Below is a listing to copy exactly; no image goes into the copy.
────
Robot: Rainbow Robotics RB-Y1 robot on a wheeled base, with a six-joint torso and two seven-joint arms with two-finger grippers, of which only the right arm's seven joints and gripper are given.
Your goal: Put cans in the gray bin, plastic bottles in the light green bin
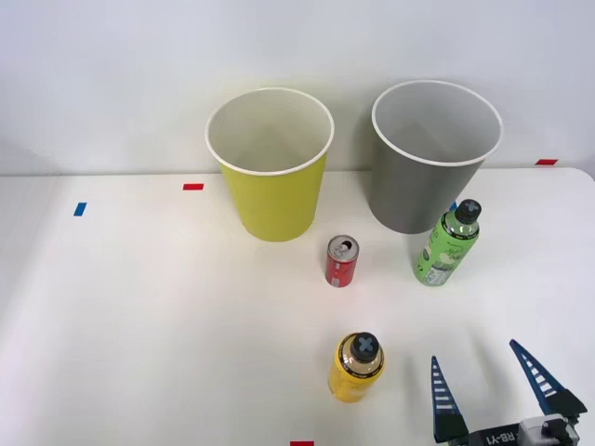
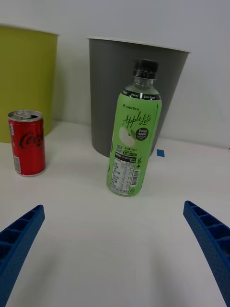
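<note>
Toward the tabletop's back edge: one light green bin (image 1: 270, 167), one gray bin (image 1: 435, 153). Mid-table, left to right: one yellow bottle (image 1: 356, 368), one red can (image 1: 341, 261), one green bottle (image 1: 447, 243). Right gripper (image 1: 500, 390), spread empty at the front right corner, faces the green bottle; tall, likely topples if nudged off-center.

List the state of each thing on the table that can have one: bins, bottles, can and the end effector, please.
light green bin: upright, nothing seen inside.
gray bin: upright, nothing seen inside.
red can: upright, tab opened.
green bottle: upright, capped, before the gray bin.
yellow bottle: upright, capped.
right end effector: open, holding nothing, aimed at the green bottle.
</note>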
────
* Answer to the exercise
Robot: Rainbow Robotics RB-Y1 robot on a wheeled base, with a six-joint torso and two seven-joint arms with two-finger grippers, of which only the right arm's seven joints and gripper are given.
Your goal: Put cans in the gray bin, plastic bottles in the light green bin
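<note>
Toward the tabletop's back edge: one light green bin (image 1: 270, 167), one gray bin (image 1: 435, 153). Mid-table, left to right: one yellow bottle (image 1: 356, 368), one red can (image 1: 341, 261), one green bottle (image 1: 447, 243). Right gripper (image 1: 500, 390), spread empty at the front right corner, faces the green bottle; tall, likely topples if nudged off-center.

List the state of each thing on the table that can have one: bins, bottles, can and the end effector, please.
light green bin: upright, nothing seen inside.
gray bin: upright, nothing seen inside.
red can: upright, tab opened.
green bottle: upright, capped, before the gray bin.
yellow bottle: upright, capped.
right end effector: open, holding nothing, aimed at the green bottle.
</note>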

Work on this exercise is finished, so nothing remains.